*** Opening Information supplied ***

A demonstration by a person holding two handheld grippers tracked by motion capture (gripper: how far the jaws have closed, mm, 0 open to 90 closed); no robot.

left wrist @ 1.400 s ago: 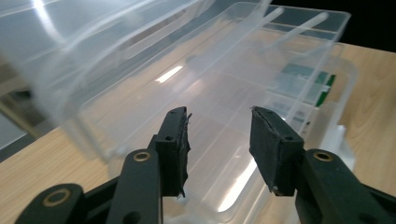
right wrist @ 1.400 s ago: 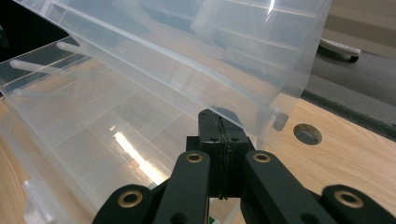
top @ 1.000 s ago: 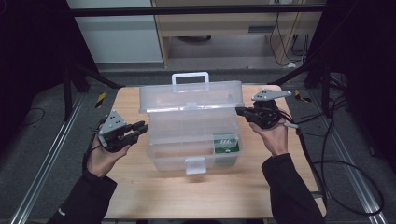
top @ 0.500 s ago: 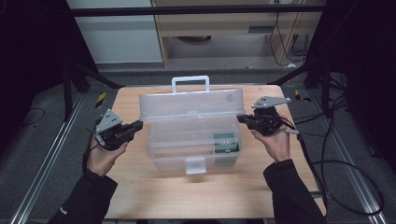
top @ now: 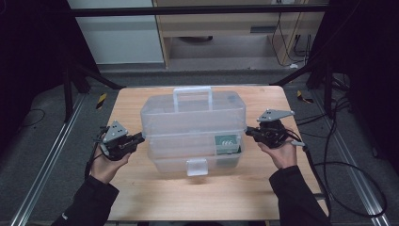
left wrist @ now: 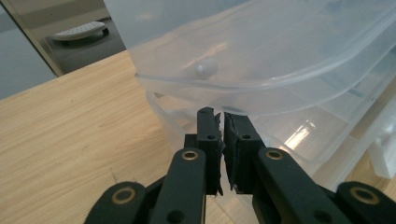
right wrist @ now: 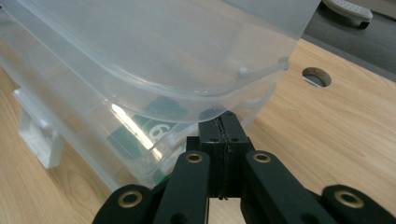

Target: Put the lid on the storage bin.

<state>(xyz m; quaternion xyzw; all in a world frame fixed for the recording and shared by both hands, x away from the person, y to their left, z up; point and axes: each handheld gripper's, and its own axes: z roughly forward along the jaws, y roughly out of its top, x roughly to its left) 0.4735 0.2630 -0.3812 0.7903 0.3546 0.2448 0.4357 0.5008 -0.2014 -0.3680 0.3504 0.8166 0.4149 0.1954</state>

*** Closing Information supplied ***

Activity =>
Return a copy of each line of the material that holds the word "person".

Solution for this task =>
A demonstration by a person holding two handheld grippers tracked by motion capture (gripper: how far the jaws have closed, mm, 0 open to 90 closed); no robot.
<state>(xyz m; quaternion xyzw; all in a world frame fixed for the recording and shared by both hands, x away from the person, y to their left, z up; point and axes: each handheld gripper's, and its own axes: z roughly forward along the jaws, y roughly out of its top, x roughly to its left) 0.4735 0.2630 -0.3812 0.7903 0.3546 0.2448 0.4357 0.5008 -0.2014 -0.3680 0.3504 0.8166 0.4149 0.1954</state>

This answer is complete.